Taking my son and a friend of his that has never duck hunted. His friend is so excited. Expect Youth season to be very good this year as drakes should be showing their colors.

Good luck to all. Take a kid hunting and keep the tradition alive.


----------



## Omann_12 (Aug 17, 2010)

I hope you guys do well, but I have a question for you. I have seen very little color in North Dakota this year maybe it is just me but have you been seeing color?


----------



## northdakotakid (May 12, 2004)

I am taking my nephew out for his first hunting trip under the apprentice program... it's a great deal!! My brother is over seas in Afghanistan so I thought it would be a great opportunity to get him in the field and get his mind off somethings.

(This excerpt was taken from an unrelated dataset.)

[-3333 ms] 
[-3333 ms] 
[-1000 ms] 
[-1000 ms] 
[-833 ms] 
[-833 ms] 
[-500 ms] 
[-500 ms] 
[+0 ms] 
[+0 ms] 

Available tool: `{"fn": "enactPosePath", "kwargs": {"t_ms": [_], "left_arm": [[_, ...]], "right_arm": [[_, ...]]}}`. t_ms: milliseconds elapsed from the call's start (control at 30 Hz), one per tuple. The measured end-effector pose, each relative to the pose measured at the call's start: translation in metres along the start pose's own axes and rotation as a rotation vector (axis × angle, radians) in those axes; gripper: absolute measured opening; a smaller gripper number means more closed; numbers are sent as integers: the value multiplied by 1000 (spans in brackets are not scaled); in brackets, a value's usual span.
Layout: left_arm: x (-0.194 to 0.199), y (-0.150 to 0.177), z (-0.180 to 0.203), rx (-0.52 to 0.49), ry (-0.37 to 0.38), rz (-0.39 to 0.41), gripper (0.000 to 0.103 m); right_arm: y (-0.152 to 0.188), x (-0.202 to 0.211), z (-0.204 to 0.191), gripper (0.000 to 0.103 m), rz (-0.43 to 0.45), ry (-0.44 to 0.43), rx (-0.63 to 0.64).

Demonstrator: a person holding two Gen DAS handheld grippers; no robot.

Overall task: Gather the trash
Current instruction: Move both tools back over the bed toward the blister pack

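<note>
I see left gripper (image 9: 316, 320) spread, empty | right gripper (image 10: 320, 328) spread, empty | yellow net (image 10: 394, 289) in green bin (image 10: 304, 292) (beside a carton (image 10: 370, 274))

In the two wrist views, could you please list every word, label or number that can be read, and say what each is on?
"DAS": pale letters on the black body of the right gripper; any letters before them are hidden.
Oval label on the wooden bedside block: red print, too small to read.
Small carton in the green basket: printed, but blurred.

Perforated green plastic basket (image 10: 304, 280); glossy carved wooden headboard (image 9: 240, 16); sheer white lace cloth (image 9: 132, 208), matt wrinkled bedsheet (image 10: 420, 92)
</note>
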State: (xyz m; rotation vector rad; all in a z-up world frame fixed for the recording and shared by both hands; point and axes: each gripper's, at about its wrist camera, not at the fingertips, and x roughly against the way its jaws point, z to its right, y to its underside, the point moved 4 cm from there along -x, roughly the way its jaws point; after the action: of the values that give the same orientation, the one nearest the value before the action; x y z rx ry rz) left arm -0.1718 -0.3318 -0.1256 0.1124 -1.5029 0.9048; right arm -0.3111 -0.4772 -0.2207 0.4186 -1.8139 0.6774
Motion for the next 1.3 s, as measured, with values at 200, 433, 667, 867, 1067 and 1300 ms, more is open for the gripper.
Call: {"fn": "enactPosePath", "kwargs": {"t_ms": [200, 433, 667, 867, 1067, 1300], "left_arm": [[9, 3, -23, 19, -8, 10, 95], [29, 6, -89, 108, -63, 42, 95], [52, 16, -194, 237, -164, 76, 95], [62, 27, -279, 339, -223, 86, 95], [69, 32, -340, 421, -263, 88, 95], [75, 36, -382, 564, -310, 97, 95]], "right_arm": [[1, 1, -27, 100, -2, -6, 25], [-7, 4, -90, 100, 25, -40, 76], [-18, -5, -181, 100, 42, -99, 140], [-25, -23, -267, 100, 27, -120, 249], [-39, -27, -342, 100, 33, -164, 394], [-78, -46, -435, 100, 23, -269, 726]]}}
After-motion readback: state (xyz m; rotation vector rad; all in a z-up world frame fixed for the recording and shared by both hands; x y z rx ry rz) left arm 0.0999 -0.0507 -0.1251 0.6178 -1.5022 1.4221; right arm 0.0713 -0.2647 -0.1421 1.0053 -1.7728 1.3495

Thanks Nodak Game & Fish, the youth programs are great!!


----------



## chrisg (Mar 17, 2010)

The birds that came into the spread last weekend had color. You could id drake mallards fairly easy. Pintails are starting to color a little too.


----------



## Omann_12 (Aug 17, 2010)

Glad to hear your seeing some color. To be honest with you I really haven't been seeing that much color but I hope that I am wrong. Gotta love some plumage!


----------



## deacon (Sep 12, 2003)

Color definitely ahead of average year. Many youth openers have been very difficult to identify drakes. Just saying this year will be easier than most.


----------



## Andy Weber (Nov 18, 2009)

I think alot of the birds are showing more color than I have ever seen this early!
I am a kid, so does it count if I take myself hunting!!?
Good luck!


----------



## deacon (Sep 12, 2003)

An adult at least 18 years of age must accompany the resident youth hunter into the field, and a licensed adult is required to accompany a nonresident youth hunter. - From ND Game and Fish


----------



## Andy Weber (Nov 18, 2009)

deacon said:


> An adult at least 18 years of age must accompany the resident youth hunter into the field, and a licensed adult is required to accompany a nonresident youth hunter. - From ND Game and Fish


But If I am 16, I don't need anyone. Or atleast not in SD.


----------



## wingaddict (Sep 16, 2009)

Andy Weber said:


> deacon said:
> 
> 
> > An adult at least 18 years of age must accompany the resident youth hunter into the field, and a licensed adult is required to accompany a nonresident youth hunter. - From ND Game and Fish
> ...


If you are 16, you cant hunt the youth season in ND


----------



## Dan Bueide (Jul 1, 2002)

Favorite weekend of the season - can't wait... Best wishes to all of the kids for a safe and fun weekend!


----------



## Chaws (Oct 12, 2007)

I look forward to this weekend every year. I get to bring out a few kids, take some pictures, run my dog and just enjoy the show.

The local Fargo Delta Waterfowl chapter is again teaming up with the Cass County Wildlife Club in sponsoring the youth hunt Saturday morning. Last numbers that we had on Tuesday evening was 36 kids this year!

Have fun everyone, be safe!


----------



## dosch (May 20, 2003)

Pumped for tomorrow...taking my 10 & 7 yr old back to Devils Lake for the weekend. Puddle ducks look out- the 410 single shot will be bringing it


----------



## sdmallardmasher (Sep 15, 2008)

Andy Weber- You might want to check the SD hunting book. If you turn 16 before the youth season you are UNABLE to hunt it. Just don't want ya gettin busted over it. Check it out before you go.


----------



## deacon (Sep 12, 2003)

Awesome youth weekend. First days boys had flock after flock of canada geese coming into decoys for about an hour. So for two bagging their limit should have been easy, definitely were on the 'X'.

Second morning hunted a field primarily for ducks and again it was steady action for almost 2 hours. Boys had to learn how to identify drake mallards or ducks such as pintails and wigeons that came into decoys. Will try to post some pics tomorrow. Color of drakes was better than last year at this time, however still not that easy.


----------